For governments, regulating the accelerating pace of the entire ecosystem poses the greatest threats. “A lot of governments even though they will not say it are completely underwater,” Ajder said. Policymakers must decide how to encourage innovation without allowing misuse to grow unchecked. Ajder calls this as an “innovation tightrope” where leaning too far in either direction poses unintended consequences. The unique challenge being that governments cannot fully control this open source technology. “Pandora’s box has been opened,” he said. “You are never going to stop this entirely now.”

As synthetic media becomes harder to detect, the erosion of trust impacts every part of society. Consumers hesitate over what they see online, businesses worry about the integrity of their own communications, and governments struggle to maintain a shared sense of reality in public discourse. “Trust is one of the most important currencies in this new age of AI,” said Ajder, who believes organizations that build transparency into their AI products have an important edge.

How To Navigate Our Synthetic Era

The shift to a synthetic present has revealed that our digital infrastructure needs a reboot. It’s increasingly unrealistic to expect consumers to recognize manipulated media, particularly as the cues change with each new generation of tools. Ajder and other industry leaders suggest the more sustainable approach is to verify content at the point of creation through efforts like cryptographic content labels integrating advanced detection tools into everyday software. Sound complicated? It is, and some cyber security companies will figure it out and profit from it. In the meantime, prepare and arm your self and your company to better spot the fakes—start with video.

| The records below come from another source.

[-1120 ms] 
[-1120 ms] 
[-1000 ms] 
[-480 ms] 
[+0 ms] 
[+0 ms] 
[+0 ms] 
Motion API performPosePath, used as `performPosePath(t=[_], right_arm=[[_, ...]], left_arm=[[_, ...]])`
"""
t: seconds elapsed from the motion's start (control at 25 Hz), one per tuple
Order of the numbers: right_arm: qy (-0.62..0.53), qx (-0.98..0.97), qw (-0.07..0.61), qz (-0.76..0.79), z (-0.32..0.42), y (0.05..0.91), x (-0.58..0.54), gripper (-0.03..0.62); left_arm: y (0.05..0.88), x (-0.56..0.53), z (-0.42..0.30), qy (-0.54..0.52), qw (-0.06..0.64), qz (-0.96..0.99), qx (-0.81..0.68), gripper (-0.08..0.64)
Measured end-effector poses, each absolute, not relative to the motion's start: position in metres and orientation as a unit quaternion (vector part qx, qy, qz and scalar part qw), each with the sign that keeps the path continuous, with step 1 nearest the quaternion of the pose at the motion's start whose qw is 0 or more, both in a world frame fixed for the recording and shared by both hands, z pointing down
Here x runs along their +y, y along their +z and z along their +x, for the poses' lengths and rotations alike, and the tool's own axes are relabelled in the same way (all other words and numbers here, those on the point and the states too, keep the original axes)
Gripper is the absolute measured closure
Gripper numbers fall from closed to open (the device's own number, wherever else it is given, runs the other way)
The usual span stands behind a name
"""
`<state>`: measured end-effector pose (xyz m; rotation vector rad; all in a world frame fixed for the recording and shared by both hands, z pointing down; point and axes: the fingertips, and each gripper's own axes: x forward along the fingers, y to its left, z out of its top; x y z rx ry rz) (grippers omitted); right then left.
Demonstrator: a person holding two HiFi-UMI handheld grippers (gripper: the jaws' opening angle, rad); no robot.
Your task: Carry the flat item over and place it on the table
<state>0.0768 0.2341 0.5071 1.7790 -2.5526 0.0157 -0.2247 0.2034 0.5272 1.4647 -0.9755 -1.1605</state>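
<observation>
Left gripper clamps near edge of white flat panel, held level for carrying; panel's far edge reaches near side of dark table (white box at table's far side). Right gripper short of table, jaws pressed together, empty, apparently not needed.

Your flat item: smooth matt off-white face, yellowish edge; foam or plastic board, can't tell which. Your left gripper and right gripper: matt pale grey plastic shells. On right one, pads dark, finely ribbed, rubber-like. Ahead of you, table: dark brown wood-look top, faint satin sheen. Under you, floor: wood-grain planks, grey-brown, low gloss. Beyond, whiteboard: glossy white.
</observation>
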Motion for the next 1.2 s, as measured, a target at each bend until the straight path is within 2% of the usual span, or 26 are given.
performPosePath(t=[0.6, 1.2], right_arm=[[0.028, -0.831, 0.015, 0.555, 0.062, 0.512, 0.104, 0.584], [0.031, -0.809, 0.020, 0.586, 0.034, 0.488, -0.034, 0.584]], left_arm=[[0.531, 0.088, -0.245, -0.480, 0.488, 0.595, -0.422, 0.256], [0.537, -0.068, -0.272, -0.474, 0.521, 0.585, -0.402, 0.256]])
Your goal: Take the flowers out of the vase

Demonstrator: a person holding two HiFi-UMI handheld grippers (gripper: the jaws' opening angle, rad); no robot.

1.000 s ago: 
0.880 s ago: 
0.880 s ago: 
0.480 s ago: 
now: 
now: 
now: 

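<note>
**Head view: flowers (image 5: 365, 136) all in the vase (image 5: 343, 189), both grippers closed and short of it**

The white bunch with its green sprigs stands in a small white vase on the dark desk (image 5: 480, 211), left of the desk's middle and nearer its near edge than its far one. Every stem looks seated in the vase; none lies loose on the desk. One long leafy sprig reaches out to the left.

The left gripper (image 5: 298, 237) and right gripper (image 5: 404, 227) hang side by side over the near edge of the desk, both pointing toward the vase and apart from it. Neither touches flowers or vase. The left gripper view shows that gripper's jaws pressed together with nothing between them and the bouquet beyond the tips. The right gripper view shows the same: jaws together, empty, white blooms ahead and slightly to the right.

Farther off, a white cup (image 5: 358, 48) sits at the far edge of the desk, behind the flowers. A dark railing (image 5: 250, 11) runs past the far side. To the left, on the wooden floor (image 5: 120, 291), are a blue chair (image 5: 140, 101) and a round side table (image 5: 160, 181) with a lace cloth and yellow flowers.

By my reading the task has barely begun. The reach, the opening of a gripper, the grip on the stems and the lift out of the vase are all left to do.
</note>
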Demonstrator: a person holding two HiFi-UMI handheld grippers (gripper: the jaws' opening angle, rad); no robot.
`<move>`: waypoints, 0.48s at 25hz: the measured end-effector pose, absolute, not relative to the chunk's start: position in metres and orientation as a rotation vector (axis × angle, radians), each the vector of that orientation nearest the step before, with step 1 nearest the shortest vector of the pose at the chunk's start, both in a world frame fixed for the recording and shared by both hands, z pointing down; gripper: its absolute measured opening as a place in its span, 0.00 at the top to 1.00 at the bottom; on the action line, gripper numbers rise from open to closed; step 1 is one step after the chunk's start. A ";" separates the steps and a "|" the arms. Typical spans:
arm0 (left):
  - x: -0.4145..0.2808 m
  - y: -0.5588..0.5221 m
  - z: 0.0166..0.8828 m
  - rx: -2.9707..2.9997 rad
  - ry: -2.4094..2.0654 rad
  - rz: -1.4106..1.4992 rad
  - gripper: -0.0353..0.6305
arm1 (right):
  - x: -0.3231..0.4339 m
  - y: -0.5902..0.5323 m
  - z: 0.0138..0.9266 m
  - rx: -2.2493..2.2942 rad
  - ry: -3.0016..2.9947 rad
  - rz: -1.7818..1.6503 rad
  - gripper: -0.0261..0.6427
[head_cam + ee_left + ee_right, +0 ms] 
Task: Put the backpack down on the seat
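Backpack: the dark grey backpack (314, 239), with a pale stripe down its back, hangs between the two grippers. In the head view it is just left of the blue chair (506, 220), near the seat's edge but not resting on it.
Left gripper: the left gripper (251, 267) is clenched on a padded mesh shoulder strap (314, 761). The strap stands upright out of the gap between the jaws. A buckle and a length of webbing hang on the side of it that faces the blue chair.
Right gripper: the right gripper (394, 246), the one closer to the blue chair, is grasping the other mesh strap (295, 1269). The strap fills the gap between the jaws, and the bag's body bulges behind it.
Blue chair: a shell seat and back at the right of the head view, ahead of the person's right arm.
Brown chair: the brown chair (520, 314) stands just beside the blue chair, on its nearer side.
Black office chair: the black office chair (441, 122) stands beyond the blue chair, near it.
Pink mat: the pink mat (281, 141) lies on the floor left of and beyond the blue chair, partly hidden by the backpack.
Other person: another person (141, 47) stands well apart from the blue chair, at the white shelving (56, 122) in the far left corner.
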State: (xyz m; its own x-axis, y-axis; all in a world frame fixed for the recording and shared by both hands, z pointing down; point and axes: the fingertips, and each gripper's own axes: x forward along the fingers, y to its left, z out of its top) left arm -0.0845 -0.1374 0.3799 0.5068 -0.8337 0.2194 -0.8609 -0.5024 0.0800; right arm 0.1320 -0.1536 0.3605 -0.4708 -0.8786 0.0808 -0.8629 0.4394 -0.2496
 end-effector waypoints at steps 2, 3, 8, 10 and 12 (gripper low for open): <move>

While these developments can seem frightening, awareness is a practical skill over fear. “I can’t sugarcoat this new landscape in terms of not being able to trust what you can see,” Ajder said, noting that skepticism is a practical skill as AI-generated content edges closer to material presented as news or fact. The synthetic present isn’t going away. The tools will advance, the line between real and fabricated will continue to thin, and the pressure on institutions to prove what is authentic will grow. In the meantime, learning how to navigate that uncertainty will matter just as much as the technology itself. For now be alert and if you see something, question it.